How to complete this task
What is wanted is an exact copy of the lines from the top of the listing through the line containing "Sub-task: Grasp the".

Stored data
________________
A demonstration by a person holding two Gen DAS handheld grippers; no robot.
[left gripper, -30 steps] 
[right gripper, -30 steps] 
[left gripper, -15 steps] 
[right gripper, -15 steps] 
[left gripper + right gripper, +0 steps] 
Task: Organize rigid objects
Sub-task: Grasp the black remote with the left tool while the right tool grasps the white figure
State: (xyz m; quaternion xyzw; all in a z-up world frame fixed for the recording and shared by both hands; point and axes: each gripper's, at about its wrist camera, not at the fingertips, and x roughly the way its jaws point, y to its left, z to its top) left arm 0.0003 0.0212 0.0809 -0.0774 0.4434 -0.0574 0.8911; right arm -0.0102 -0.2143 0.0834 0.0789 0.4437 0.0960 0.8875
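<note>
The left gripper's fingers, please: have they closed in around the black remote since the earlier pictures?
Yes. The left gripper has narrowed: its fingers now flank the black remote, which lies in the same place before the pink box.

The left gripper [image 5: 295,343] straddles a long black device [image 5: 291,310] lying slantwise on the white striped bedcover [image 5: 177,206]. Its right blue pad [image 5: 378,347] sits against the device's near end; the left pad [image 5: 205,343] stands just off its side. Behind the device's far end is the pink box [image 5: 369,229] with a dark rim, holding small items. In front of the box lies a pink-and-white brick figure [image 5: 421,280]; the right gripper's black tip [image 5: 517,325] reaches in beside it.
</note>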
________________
Exercise output
A demonstration by a person holding two Gen DAS handheld grippers; no robot.
[left gripper, -30 steps] 
[right gripper, -30 steps] 
[left gripper, -15 steps] 
[right gripper, -15 steps] 
[left gripper + right gripper, +0 steps] 
Task: Organize rigid objects
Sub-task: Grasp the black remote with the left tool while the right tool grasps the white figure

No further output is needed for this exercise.